Interferencias con el más allá
Por Santiago Somonte para La tinta
A unos cuantos días de la partida del mandamás de (la) las radios cordobesas, surgen nuevas preguntas que develan quizás un incipiente mapa renovado: no en los medios, pero sí en sus protagonistas al frente de los micrófonos. Tampoco será en su propio imperio tejido desde los primeros noventas a fuerza de favores y pautas, sino en la periferia de los viejos conductores de aquí y de allá, de cada ciudad grande y la representatividad porteño-centrista donde las figuras y los discursos van padeciendo lentamente el paso del tiempo. Desde el poder central, no sólo del establishment político, sino también de las corporaciones mediáticas, parece haber una tregua, ¿una pausa de días?, para matizar el presente-futuro aún distópico y darle aire a un gobierno que, francamente, no arranca.
De regreso a la Docta, y a ese imperio del éter que el viejo conocido de Menéndez, de Méndez –como alternativa semántica antimufa- y de otros inefables que se sucedieron en el poder mediterráneo, la situación, se supone, no cambiará demasiado. Será cuestión, entonces, de que la inercia de los días avance y lo sucedido sea lo que tuvo que ser… Luego de los frondosos obituarios de rigor, las palabras alusivas de agradecimiento, el show radial sigue bajo el ala contemplativa del poder de turno. Si nos remontamos al pasado, en un ejercicio de ralentización cada vez más impensado en la era digital, lo sucedido con el zar del dial hubiera provocado un parate; podría haber significado un gran movimiento radiotelúrico de alta intensidad en la escala de los ratings, desde hace rato cooptados por los monopolios: la masividad se gana a fuerza de un producto o de ser el dueño de muchos envases. La picardía para pinchar, omitir y hacerse el tonto hicieron el resto.
Así, el malogrado activista vio en generales impiadosos, empresarios corruptos y políticos olvidables el tándem perfecto para balancear los rótulos y contrapesos a los poderes que pudieran interponerse. Entonces, desde allí, fue fácil entrar y salir, gambetear el título de periodista y cambiarlo por el de comunicador, y a este bajarle el precio al eufemismo sin pretensiones de “simple” presentador de noticias, de discos, de goles, de créditos… Entretanto, fue acentuando el veneno de la verba algo irascible, bajándolo al llano con formas coloquiales, para intentar un diálogo sordo en que el abanico de sus audiencias geográficamente amplias ´entienda el mensaje´. O bien, ante algún esbozo de los súbditos que le rodeaban o un mensaje cuestionador de oyentes chúcaros, ensayar un balbuceo; un redoble díscolo rematado con una cortina en alto o una pausa con sus queridos auspiciantes al pie del cañón.
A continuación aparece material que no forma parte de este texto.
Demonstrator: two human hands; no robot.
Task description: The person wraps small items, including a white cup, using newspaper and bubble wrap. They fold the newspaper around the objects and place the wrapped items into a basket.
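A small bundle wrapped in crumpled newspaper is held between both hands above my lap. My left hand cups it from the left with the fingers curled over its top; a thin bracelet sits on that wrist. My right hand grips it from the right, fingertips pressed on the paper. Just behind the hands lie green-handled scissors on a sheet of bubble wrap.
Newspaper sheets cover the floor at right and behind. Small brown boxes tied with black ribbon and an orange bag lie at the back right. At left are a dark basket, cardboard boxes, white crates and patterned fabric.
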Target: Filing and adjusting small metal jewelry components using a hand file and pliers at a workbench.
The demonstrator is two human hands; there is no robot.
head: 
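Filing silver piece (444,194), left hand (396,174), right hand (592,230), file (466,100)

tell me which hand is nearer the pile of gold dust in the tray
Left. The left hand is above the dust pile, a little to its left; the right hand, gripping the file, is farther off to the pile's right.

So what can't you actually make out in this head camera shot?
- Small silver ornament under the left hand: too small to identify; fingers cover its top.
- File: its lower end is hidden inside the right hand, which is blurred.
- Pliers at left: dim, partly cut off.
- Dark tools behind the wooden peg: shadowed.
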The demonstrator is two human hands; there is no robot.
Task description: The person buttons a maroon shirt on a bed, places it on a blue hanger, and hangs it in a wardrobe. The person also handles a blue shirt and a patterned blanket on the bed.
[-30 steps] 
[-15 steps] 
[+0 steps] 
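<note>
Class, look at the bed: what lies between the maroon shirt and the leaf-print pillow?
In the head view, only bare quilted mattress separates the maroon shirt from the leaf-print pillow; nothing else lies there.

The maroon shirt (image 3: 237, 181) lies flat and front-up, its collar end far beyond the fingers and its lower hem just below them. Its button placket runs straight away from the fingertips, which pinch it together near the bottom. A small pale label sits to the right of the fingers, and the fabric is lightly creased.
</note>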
Claro que hay un mérito en esa sapiencia; un objetivo cumplido, una habilidad que no por bondadosa, pero sí por efectiva, supo interpretar en tiempo y forma a los estratos del poder en sus cíclicos vaivenes, y también a ese botín en disputa al que llaman “las audiencias”. En ese devenir, a través de las décadas y con un magazine apenas aggiornado a los nuevos tiempos -basta pensar en los deplorables bloques musicales o las “opiniones” de los columnistas basadas en un nihilismo criollo, entreverado con un chauvinismo berreta y música castrense de fondo, si es que el calendario marcaba una fecha patria-, don Pereyra hizo y deshizo a su antojo, amplió su alcance a casi todo el país y sonrió provocador a los embates del tiempo y algún enemigo de turno.
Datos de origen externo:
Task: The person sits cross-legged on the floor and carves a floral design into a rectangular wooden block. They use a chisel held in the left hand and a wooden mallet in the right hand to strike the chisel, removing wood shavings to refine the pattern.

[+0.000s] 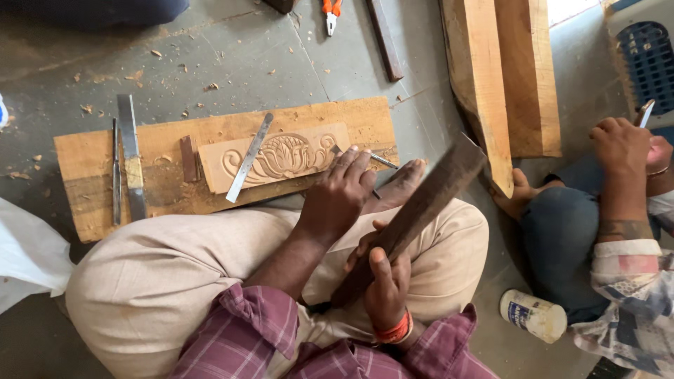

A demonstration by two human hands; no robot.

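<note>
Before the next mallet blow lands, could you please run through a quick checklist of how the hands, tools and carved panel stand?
1. Left hand grips thin metal chisel: ok.
2. Chisel tip set on the pale carved wooden panel with lotus motif: cannot tell, fingers hide it.
3. Right hand holds dark wooden mallet bar, raised: ok.
4. Panel butted against small brown stop block on the wooden base board: ok.
5. Loose flat steel blade lying across the panel: not ok.
6. Bare foot close beside the chisel: not ok.
</note>
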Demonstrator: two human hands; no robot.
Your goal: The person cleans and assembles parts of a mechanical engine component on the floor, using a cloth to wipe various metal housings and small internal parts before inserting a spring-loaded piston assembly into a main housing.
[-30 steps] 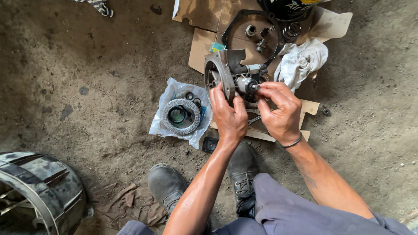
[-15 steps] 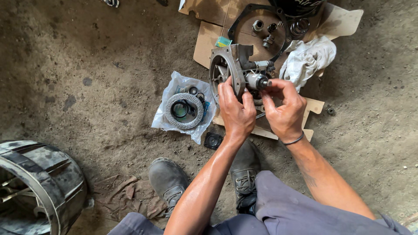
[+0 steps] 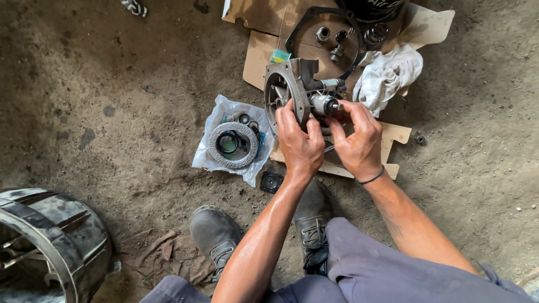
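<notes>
Gripping the grey metal housing [image 3: 289, 90] with my left hand [image 3: 300, 143], right hand [image 3: 356, 140] pinching its cylinder [image 3: 324, 104], over the cardboard's [image 3: 261, 53] near edge. Clear bag [image 3: 216, 120] on the dirt holds a ring [image 3: 233, 146] and seals.

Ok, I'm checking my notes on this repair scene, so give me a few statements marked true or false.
1. The left hand grips the grey metal housing. True.
2. The right hand rests on the white crumpled rag. False: its fingers are at the housing's small cylindrical shaft.
3. The round grey friction ring lies on a clear plastic bag. True.
4. The housing sits on bare dirt. False: it is over brown cardboard.
</notes>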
El final lo encontró complaciente con uno de los peores presidentes de la historia y enfrentado, en línea con los poderosos medios monopólicos, a la dupla gobernante del oficialismo. “Cuando éramos chicos, teníamos un solo par de zapatillas. Se nos rompían y bueno… era el único que teníamos”, contaba en modo de remembranza cuyana y ejemplo discursivo de la meritocracia, proceso sociocultural encabezado por el niño de oro, un par de años atrás. Palabras más, palabras menos, esa era por entonces su diatriba: hay que arreglarse con lo que uno tiene y trabajar por un objetivo; así se llega, aseguraba Marito, sin contemplar los números acuciantes de una economía destructora de cualquier índice de progreso.
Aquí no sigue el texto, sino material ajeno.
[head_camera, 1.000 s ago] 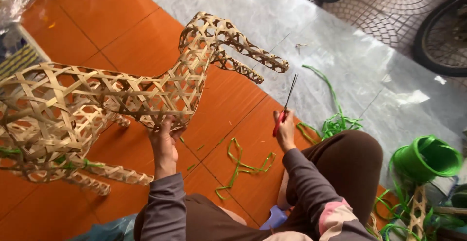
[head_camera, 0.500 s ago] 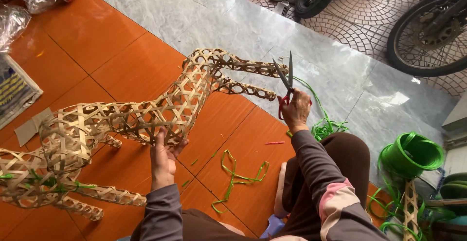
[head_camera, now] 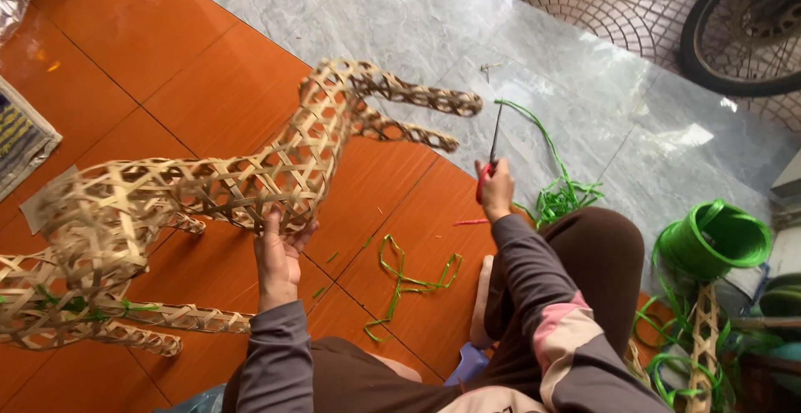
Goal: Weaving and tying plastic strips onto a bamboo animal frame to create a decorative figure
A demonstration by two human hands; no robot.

El balbuceo, el estreno musical o el chisme pasatista adobado con una promo turística en las sierras podrían matizar el momento. De tanto en tanto, una nota con el mismísimo, mezcladita con la actualidad futbolera de entonces, permitía colar otra vez los dones propios y las miserias, siempre ajenas. Eximirse de penas fue entonces, para él, para ellos, el modo más simple de discurrir el tiempo y los negocios; dar vuelta la página de una dialéctica casi inexistente, sin argumentos ni soslayos, y encontrar en la finitud física el único freno a la impunidad cotidiana.
*Por Santiago Somonte para La tinta / Imagen de portada: A/D.